Michael Heim, Senior Vice President, Equity Research Analyst, Energy & Transportation, Noble Capital Markets, Inc.

Refer to the full report for the price target, fundamental analysis, and rating.

Lower shipping rates will push revenues down modestly. We have lowered our 2023-3Q revenue projections modestly to reflect a drop in shipping rates in the later half of the quarter. After a sharp decline in pricing in 2022, the dry bulk shipping market has shown signs of improving several times only to have pricing slip back down. Such was the case in the third quarter which began the period on a high note only to see pricing fall. Issues in China, the war in Ukraine, and general economic malaise are the causes cited most often for pricing weakness.

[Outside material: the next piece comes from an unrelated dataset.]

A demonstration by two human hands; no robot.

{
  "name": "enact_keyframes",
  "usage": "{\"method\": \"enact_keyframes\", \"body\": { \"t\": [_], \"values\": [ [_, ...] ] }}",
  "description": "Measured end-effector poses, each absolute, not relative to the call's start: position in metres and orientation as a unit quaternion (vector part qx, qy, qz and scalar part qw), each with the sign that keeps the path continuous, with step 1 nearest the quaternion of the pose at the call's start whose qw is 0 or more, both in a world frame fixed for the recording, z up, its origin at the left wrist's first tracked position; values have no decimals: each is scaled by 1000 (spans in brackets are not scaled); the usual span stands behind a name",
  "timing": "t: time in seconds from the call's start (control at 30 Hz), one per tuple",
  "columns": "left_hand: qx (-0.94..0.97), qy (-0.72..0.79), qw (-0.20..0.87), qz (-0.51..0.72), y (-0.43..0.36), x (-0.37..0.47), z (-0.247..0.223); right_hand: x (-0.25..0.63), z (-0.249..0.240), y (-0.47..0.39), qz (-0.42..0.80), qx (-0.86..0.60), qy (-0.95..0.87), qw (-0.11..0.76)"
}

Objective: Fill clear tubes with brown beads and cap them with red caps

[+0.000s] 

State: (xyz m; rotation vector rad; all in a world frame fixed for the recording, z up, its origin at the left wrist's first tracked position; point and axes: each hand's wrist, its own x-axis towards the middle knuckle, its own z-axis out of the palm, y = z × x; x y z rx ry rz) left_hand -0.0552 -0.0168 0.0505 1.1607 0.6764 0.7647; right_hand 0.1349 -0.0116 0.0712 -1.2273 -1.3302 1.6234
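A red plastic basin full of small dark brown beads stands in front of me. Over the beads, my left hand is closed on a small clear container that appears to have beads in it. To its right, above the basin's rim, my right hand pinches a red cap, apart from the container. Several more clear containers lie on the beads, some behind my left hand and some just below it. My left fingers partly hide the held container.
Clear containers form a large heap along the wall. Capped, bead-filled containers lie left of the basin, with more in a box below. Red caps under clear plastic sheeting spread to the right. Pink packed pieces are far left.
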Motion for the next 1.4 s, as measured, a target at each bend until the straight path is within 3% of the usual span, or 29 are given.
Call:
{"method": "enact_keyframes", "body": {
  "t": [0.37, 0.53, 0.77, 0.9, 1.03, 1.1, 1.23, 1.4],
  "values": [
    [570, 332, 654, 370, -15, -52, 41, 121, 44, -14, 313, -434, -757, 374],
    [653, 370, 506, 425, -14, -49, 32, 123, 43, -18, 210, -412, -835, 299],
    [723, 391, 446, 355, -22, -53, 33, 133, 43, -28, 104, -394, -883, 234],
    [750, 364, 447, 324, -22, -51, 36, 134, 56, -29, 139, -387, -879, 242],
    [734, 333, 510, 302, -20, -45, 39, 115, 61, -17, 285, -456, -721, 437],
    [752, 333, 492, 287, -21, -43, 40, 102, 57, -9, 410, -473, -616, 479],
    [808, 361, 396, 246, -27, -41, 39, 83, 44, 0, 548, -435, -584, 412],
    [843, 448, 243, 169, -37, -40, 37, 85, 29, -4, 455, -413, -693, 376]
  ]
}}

Lowering non-contracted shipping rates reduces our revenue projections, earnings projections largely unchanged. We have lowered our assumed shipping rate for non-contracted shipping days in the quarter to $16,500 from $17,000. In response, we have lowered our revenue estimate to $24.4 million from $24.8 million. Lower revenues, combined with an increase in stock-based compensation due to a higher SHIP stock price, were offset by the elimination of losses on the extinguishment of debt. The result is only a modest change to our EPS estimate which now calls for an adjusted EPS loss of $0.15 versus our previous estimate of $0.16 per share. We expect the company to report results on November 14th.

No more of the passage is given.